Simone de Beauvoir: Marcel (Proust), che lei cita, è un amico, cosa vuole che le dica? Sarebbe piaciuto, questo sì, a lei che ha quell’ossessione del tempo e della sua durata, del qui e là, del per sempre. Oppure mi dica, è un sottaciuto modo per chiedermi circa se è vero che io sono omosessuale, e se mi piace Marcel perché lo sento vicino? La prego, sia appropriata nel volgermi le domande. E poi va distinto subito, mia cara, persone che camminano al nostro fianco per un po’, diciamo un tempo ragionevole, da chi scegliamo per tutta la vita. Vede, Jean – Paul ed io non lo sapevamo, quando ci hanno presentati, che avremmo condiviso tutto e per tutta la vita. Eppure, nel durante, le nostre strade si sono, diciamo, incrociate con altre persone. Abbiamo tessuto la trama con gli stessi orditi a volte, non abbiamo mai voluto rendere ufficialità alla nostra unione senza una ragione precisa e non sono pentita.

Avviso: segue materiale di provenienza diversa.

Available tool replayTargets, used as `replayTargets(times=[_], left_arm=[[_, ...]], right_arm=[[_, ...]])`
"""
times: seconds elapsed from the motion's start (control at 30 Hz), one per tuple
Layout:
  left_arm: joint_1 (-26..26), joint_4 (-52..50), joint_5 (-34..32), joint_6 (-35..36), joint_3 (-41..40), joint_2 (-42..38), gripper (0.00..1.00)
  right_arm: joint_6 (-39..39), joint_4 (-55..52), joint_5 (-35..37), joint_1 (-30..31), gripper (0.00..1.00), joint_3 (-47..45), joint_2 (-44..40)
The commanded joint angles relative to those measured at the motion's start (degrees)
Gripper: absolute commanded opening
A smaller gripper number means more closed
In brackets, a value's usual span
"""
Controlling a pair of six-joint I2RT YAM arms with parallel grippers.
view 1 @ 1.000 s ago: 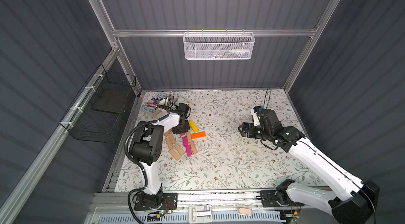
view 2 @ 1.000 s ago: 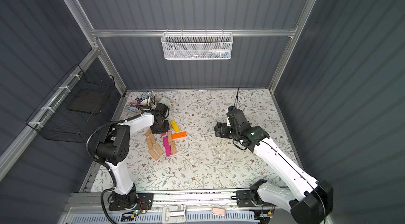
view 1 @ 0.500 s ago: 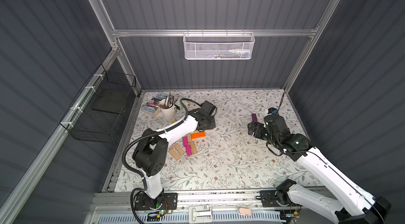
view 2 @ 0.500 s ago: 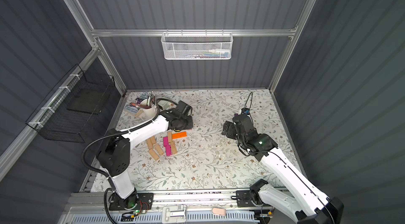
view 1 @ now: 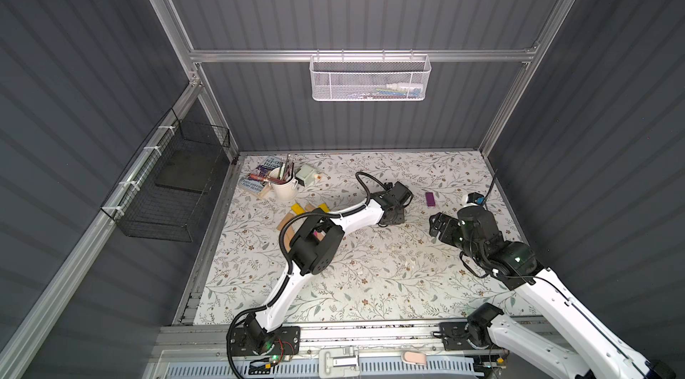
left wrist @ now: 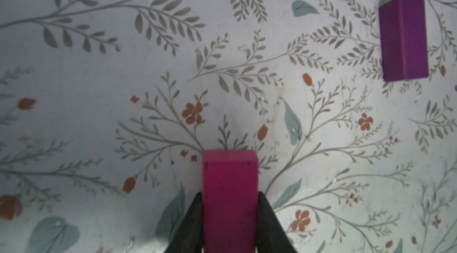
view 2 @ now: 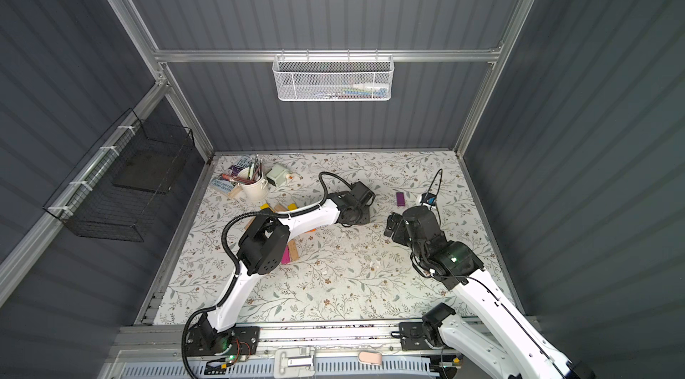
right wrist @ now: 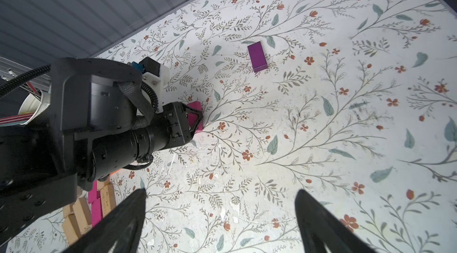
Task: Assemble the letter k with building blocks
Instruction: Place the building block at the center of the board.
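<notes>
Firmly clamped between the jaws of the left gripper (left wrist: 230, 196), a pink block (left wrist: 230, 175) juts forward low over the floral bench (left wrist: 99, 91), near its middle (whether it touches the surface I cannot tell). A purple block (view 1: 429, 199) lies flat and alone, well apart from the pink one and farther toward the back wall. The right gripper (right wrist: 221, 192) hangs near it with jaws spread wide and nothing between them. The remaining blocks (right wrist: 84, 212), tan, pink, yellow and orange, cluster beside the left arm (view 1: 315, 243), which partly hides them. A white cup (view 1: 284, 188) of brushes stands in the back left corner, against a book (view 1: 267, 166).
</notes>
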Motion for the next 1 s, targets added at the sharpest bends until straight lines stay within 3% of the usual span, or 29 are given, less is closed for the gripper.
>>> replayTargets(times=[0.0, 0.5, 0.6, 0.77, 0.97], left_arm=[[-0.4, -3.1, -0.1, -0.2, 3.5, 2.6, 0.19], [-0.5, -1.5, 0.6, -0.4, 3.1, 2.1, 0.45], [-0.4, -1.5, 0.4, 0.2, 2.7, 0.4, 0.45], [0.2, 1.9, -0.2, 2.5, -3.4, -8.4, 0.50], [5.3, 8.4, 1.6, 7.0, -21.6, -28.6, 0.57]], right_arm=[[0.5, -1.4, 1.7, -0.2, 0.94, -0.6, -0.6], [0.1, -0.7, 1.7, -0.5, 0.96, -0.5, 0.1], [-0.1, -0.6, 1.4, -0.5, 0.96, 0.0, 0.6], [-2.3, 0.7, -2.2, -1.0, 0.96, 1.2, 3.6], [-6.9, -0.1, -8.3, -1.5, 0.97, 6.4, 12.8]])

D.M.: (Ossessionata dal tempo – è vero – voglio farle poche domande ma sensate, voglio carpire i suoi migliori segreti di filosofa e paladina della donna, voglio non sembrarle stupida, e per questo ho la mente offuscata, adombrata, non mi viene niente da chiederle. Deglutisco e sorrido zitta, e lei mi prende una mano con entrambe le sue, con quella sopra mi batte sul dorso, ed io intuisco un “Su, su cara, dimmi”). “Quando la sera si corica, prima di addormentarsi, come immagina il mondo, per le donne? Quanto le sta a cuore la condizione di noi donne come secondo sesso? Nata da una famiglia borghese, secondo lei, cosa le è maturato dentro,  tale da rivelarsi così una benedizione per tutto quello che sta facendo per le donne?” Soffio fuori l’aria in uno sbuffo soltanto, come per liberarmi da un opprimente discorso. (E’ nato da me??)

Simone de Beauvoir: anzitutto non mi considero un’antesignana, semplicemente la filosofia mi sostiene nel meglio formulare ciò che io sento; per esempio che “La coppia felice che si riconosce nell’amore sfida l’universo e il tempo; è sufficiente a se stessa, realizza l’assoluto”. Ora vado, mi aspettano, ma porta con te cara, nel tuo tempo, nel tuo adesso, nelle tue ossessioni, questo concetto da me partorito: “Non è nel dare la vita ma nel rischiare la vita, che gli esseri umani sono superiori agli animali; questo è il motivo per il quale nell’umanità, la superiorità è  stata data non al sesso che porta avanti, ma a quello che uccide”.